Le lien entre le commerce et le tourisme ne saute pas aux yeux de prime abord. Et pourtant, c’est l’un des arguments mis en avant de plus en plus souvent par les grandes agglomérations. Comme souvent, les Anglais ont tiré en premier. Londres s’enorgueillit d’avoir tiré profit de ses 18,8 millions de touristes qui font tomber chaque année quelque 34,5 Mds€ de recettes pour devenir l’une des places fortes du commerce en Europe, voire même dans le monde. On ne sait qui de Buckingham Palace ou d’Oxford Street, de Big Ben ou de Bond Street, de la Tate Modern Gallery ou de Westfield London attire le plus de touristes. Toujours est-il que Londres a mis le commerce au cœur de sa stratégie d’attractivité.
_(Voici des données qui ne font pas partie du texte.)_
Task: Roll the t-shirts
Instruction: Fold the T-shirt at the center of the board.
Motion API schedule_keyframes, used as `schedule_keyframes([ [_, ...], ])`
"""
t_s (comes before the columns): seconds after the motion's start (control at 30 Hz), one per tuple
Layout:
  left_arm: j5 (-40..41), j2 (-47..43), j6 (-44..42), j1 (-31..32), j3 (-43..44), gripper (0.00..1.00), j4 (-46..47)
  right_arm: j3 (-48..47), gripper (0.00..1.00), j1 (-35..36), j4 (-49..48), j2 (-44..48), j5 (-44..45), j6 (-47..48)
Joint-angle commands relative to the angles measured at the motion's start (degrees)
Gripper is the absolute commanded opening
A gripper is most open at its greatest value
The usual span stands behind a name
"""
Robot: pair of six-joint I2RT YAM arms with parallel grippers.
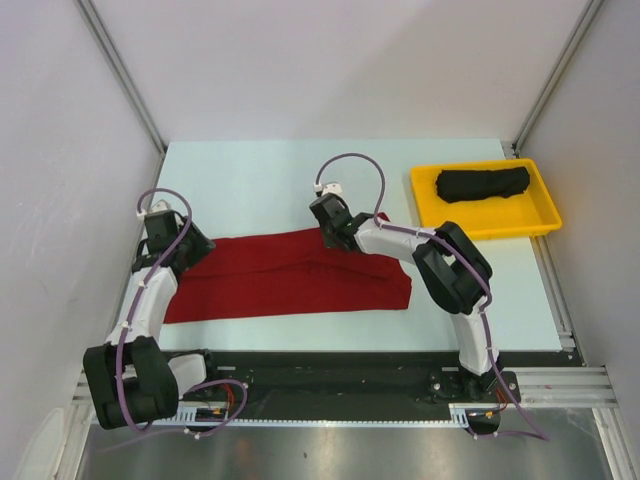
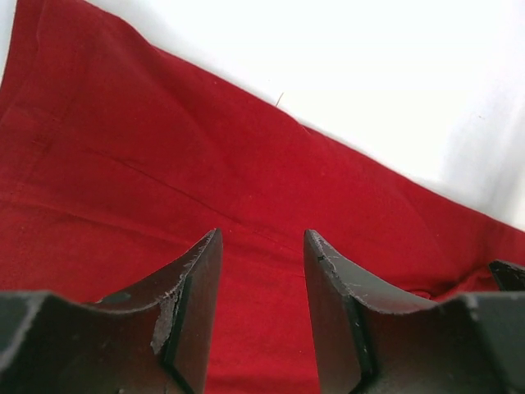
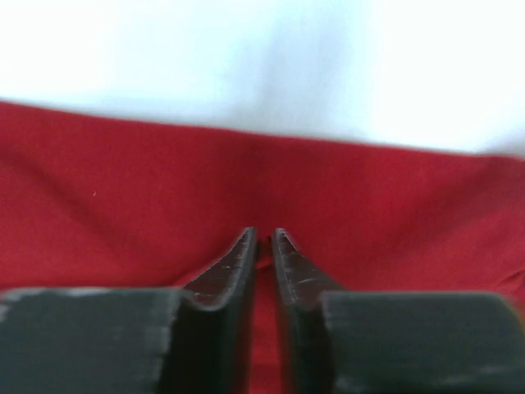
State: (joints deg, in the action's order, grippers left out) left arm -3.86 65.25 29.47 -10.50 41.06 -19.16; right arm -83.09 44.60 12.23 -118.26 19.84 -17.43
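Two grippers low on the red t-shirt. Right gripper: nearly shut, with a thin strip of red between the fingers. Looks like a pinch on the red t-shirt at its far edge, a little right of its middle. Left gripper: fingers apart, nothing between them, low over the left end of the red t-shirt. Lies flat on the table as one long folded strip, not rolled at all yet. Past the right end of the red t-shirt and a bit further back: a yellow tray with the black t-shirt inside, already a tight little bundle. About half done, by the look of it: black one rolled and in its place, red one folded and ready. Left to do, probably: roll the red t-shirt up from one end, then maybe put it in the tray too.
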Motion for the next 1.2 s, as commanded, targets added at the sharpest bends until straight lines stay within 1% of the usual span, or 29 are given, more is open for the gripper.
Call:
schedule_keyframes([
  [0.0, -1.42, -1.18, -1.00, 0.48, -0.72, 0.49, 2.02, -2.52, 0.10, 1.19, 2.88, -0.31, 1.52, -0.23],
  [0.03, -1.42, -1.27, -1.00, 0.48, -0.72, 0.49, 2.02, -2.34, 0.05, 1.45, 3.41, 0.13, 2.04, -0.41],
  [0.13, -1.59, -1.62, -0.91, 0.57, -0.89, 0.49, 2.19, -1.73, 0.01, 2.94, 4.99, 1.71, 3.62, -1.29],
  [0.23, -1.94, -2.06, -0.91, 0.57, -0.98, 0.49, 2.02, -1.73, 0.01, 4.35, 8.06, 3.29, 5.65, -2.60],
  [0.43, -3.26, -2.67, -1.26, 1.18, -1.07, 0.49, 1.84, 0.46, 0.00, 7.25, 12.46, 5.93, 6.53, -8.75],
  [0.67, -5.72, -3.55, -0.65, 2.94, -2.38, 0.49, 2.19, 2.75, 0.00, 10.42, 13.08, 9.09, 5.92, -12.53],
  [0.8, -7.74, -4.61, 0.49, 4.61, -3.96, 0.49, 2.89, 5.21, 0.00, 12.17, 12.29, 10.76, 2.24, -15.43],
  [0.87, -8.01, -5.22, 1.46, 6.54, -5.37, 0.49, 3.16, 6.62, 0.01, 12.70, 11.24, 11.55, 1.09, -17.28],
  [0.97, -8.71, -5.84, 3.30, 9.88, -7.74, 0.51, 4.74, 9.69, 0.04, 14.02, 9.05, 13.05, -1.89, -18.77],
  [1.0, -8.62, -5.84, 3.57, 13.28, -8.27, 0.52, 5.53, 11.44, 0.07, 14.46, 8.34, 13.49, -2.25, -19.04],
  [1.07, -8.27, -5.75, 4.45, 16.11, -9.50, 0.55, 6.85, 12.86, 0.14, 15.95, 6.93, 15.42, -1.82, -19.57],
  [1.17, -8.01, -3.74, 4.89, 21.91, -9.94, 0.56, 8.61, 16.02, 0.24, 17.09, 6.58, 19.28, -1.47, -19.92],
])
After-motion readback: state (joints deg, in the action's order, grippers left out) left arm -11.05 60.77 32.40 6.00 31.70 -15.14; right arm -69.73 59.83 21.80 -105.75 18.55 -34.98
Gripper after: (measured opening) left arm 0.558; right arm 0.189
Paris s’inscrit dans la voie tracée par la Capitale britannique avec les mêmes ambitions et peu ou prou la même stratégie. D’autant qu’au rayon culture et histoire, elle ne manque pas d’arguments. La loi Macron sur les 12 nouvelles zones touristiques parisiennes permettant aux commerces d’ouvrir le dimanche – et parfaitement corrélées aux principaux spots commerciaux de la Capitale - va apporter ce lien qui pourrait permettre à Paris de se comparer à sa consœur britannique. Et peut-être même de consolider la place de première ville européenne pour le shopping qu’elle revendique déjà.

Sans entrer dans un débat sans fin sur le devenir de ces villes-monde – que d’aucuns voient tantôt comme des musées à ciel ouvert, tantôt comme des centres commerciaux permanents – cette petite réforme de Macron pourrait rebattre les cartes du paysage immobilier parisien. A Londres, le conseil immobilier Savills rappelle dans une étude que, depuis 2012, près d’une centaines d’enseignes internationales ont ouvert des boutiques dans les quartiers commerçants de Londres. En parallèle de l’explosion du tourisme, la ville a connu une augmentation des investissements étrangers sur l’immobilier de commerce, qui représente 60% du marché à 2,1 Mds€.

Qu’on le souhaite ou non, Paris n’échappera pas cette vague. D’autant que les investisseurs, internationaux comme institutionnels, ont toujours plus d’appétit pour l’immobilier de commerce en dépit de la morosité économique, de la faiblesse de la consommation et de l’émergence du e-commerce. Un appétit qui se justifie par un espoir de progression des valeurs locatives. A Londres, les loyers prime en zone A ont augmenté de plus de 20% en trois ans. Du coup, les enseignes cherchent à acquérir les murs de leur commerce pour se prémunir de nouvelles hausses. C’est le revers de la médaille de l’attractivité.